Let $F[x]$ be be the set of polynomials over a field $F$ and $f_1 , . . . , f_n \in F[x]$ be arbitrary polynomials. I'm using the following definition of an Ideal:
A subset $I \subseteq F[x]$ is called an ideal if $I$ is a subspace of $F[x]$ and $fg \in I$ is true for all $f \in F[x]$ and all $g \in I$. ($fg$ represents the usual multiplication of polynomials)
The ideal generated by the set $\{f_1 , . . . , f_n\}$ is the set $f_1F[x] + . . . + f_nF[x]$ (also a subspace of $F[x]$), where $f_iF[x]$ is defined to be the ideal $\{f_ig: g\in F[x]\}$.
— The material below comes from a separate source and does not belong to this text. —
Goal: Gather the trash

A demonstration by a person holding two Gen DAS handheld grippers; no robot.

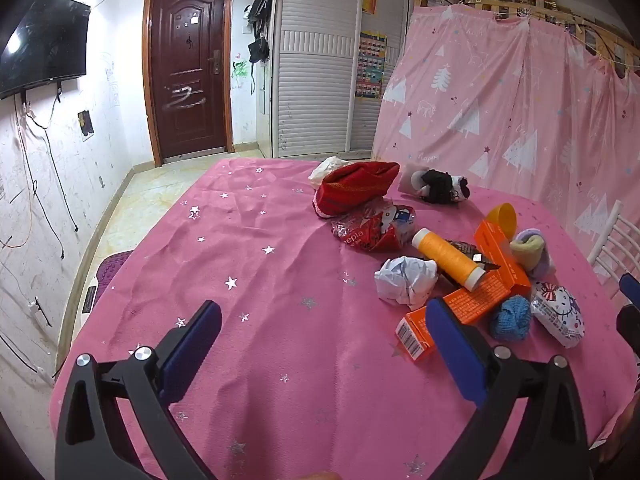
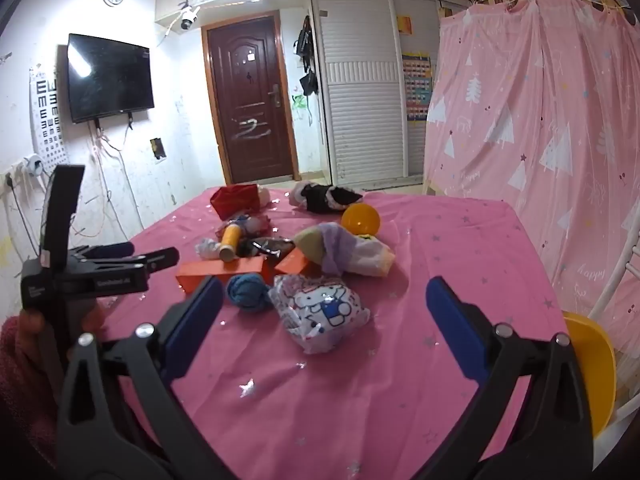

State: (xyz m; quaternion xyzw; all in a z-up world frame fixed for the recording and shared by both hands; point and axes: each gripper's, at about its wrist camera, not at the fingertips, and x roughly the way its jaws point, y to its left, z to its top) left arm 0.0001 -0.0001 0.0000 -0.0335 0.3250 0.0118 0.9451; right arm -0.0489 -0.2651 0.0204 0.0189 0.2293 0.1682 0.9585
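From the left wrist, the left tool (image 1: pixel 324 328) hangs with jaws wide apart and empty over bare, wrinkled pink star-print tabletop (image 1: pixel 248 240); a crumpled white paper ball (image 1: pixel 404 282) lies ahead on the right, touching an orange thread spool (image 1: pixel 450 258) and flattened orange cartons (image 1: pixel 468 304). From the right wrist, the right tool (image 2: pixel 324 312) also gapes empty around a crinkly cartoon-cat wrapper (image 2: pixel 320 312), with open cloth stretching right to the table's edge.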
Now the task/problem is to show that this genereated ideal is equal to the intersection of all ideals of $F[x]$ which contain $\{f_1 , . . . , f_n \}$. I'm trying to solve this problem by inclusion of the two sets, and ive managed to show the first inclusion "generated $\subseteq$ intersection", which is fairly straightforward. I'm having troubles however with the other inclusion.
Any input is greatly appreciated.
As @DanielSchepler points out, this is almost immediate, because the ideal $\langle f_1,\dots,f_n\rangle$ is an ideal containing $\{f_1,\dots,f_n\}$. Thus you have the reverse inclusion.